[[ RECORDS PROVIDED, beginning ]]
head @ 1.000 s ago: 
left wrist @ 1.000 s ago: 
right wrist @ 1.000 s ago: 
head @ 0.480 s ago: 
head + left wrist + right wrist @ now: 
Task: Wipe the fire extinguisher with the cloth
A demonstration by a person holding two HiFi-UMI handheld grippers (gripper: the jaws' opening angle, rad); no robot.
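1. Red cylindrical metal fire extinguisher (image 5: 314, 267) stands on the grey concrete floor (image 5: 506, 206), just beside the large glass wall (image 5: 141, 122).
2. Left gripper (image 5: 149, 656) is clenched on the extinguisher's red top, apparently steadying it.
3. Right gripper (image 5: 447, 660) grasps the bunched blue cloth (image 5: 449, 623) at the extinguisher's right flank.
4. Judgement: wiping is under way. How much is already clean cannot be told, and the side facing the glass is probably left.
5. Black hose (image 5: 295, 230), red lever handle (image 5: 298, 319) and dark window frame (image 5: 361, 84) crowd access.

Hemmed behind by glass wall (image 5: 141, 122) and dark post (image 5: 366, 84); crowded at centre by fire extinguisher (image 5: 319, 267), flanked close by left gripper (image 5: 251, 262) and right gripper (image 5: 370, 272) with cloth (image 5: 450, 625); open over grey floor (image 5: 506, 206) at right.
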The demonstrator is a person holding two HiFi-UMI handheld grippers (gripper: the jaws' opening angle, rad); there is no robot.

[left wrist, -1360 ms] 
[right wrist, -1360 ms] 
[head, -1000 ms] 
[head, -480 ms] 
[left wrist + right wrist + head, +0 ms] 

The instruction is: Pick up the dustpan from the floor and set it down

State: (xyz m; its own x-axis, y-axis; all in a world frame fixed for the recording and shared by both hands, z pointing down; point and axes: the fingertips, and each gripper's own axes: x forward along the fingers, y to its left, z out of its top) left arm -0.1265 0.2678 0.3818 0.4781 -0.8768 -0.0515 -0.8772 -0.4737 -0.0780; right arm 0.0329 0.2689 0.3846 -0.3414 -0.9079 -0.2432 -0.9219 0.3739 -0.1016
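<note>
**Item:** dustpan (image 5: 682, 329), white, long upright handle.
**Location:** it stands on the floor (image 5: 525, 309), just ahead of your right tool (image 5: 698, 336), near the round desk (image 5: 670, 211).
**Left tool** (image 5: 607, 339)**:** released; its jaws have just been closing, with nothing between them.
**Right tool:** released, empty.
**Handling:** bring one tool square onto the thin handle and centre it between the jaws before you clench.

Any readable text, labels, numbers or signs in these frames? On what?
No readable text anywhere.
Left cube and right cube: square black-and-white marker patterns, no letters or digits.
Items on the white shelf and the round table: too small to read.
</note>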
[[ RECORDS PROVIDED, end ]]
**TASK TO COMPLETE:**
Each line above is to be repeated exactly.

**RESPONSE FOR THIS EXERCISE:**
head @ 1.000 s ago: 
left wrist @ 1.000 s ago: 
right wrist @ 1.000 s ago: 
head @ 0.480 s ago: 
head + left wrist + right wrist @ now: 
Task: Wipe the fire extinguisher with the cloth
A demonstration by a person holding two HiFi-UMI handheld grippers (gripper: the jaws' opening angle, rad); no robot.
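1. Red cylindrical metal fire extinguisher (image 5: 314, 267) stands on the grey concrete floor (image 5: 506, 206), just beside the large glass wall (image 5: 141, 122).
2. Left gripper (image 5: 149, 656) is clenched on the extinguisher's red top, apparently steadying it.
3. Right gripper (image 5: 447, 660) grasps the bunched blue cloth (image 5: 449, 623) at the extinguisher's right flank.
4. Judgement: wiping is under way. How much is already clean cannot be told, and the side facing the glass is probably left.
5. Black hose (image 5: 295, 230), red lever handle (image 5: 298, 319) and dark window frame (image 5: 361, 84) crowd access.

Hemmed behind by glass wall (image 5: 141, 122) and dark post (image 5: 366, 84); crowded at centre by fire extinguisher (image 5: 319, 267), flanked close by left gripper (image 5: 251, 262) and right gripper (image 5: 370, 272) with cloth (image 5: 450, 625); open over grey floor (image 5: 506, 206) at right.
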The demonstrator is a person holding two HiFi-UMI handheld grippers (gripper: the jaws' opening angle, rad); there is no robot.

[left wrist, -1360 ms] 
[right wrist, -1360 ms] 
[head, -1000 ms] 
[head, -480 ms] 
[left wrist + right wrist + head, +0 ms] 

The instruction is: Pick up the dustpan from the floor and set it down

State: (xyz m; its own x-axis, y-axis; all in a world frame fixed for the recording and shared by both hands, z pointing down; point and axes: the fingertips, and each gripper's own axes: x forward along the fingers, y to its left, z out of its top) left arm -0.1265 0.2678 0.3818 0.4781 -0.8768 -0.0515 -0.8772 -0.4737 -0.0780; right arm 0.0329 0.2689 0.3846 -0.3414 -0.9079 -0.2432 -0.9219 0.3739 -0.1016
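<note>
**Item:** dustpan (image 5: 682, 329), white, long upright handle.
**Location:** it stands on the floor (image 5: 525, 309), just ahead of your right tool (image 5: 698, 336), near the round desk (image 5: 670, 211).
**Left tool** (image 5: 607, 339)**:** released; its jaws have just been closing, with nothing between them.
**Right tool:** released, empty.
**Handling:** bring one tool square onto the thin handle and centre it between the jaws before you clench.

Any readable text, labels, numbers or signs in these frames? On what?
No readable text anywhere.
Left cube and right cube: square black-and-white marker patterns, no letters or digits.
Items on the white shelf and the round table: too small to read.
</note>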

The answer has been supplied in full.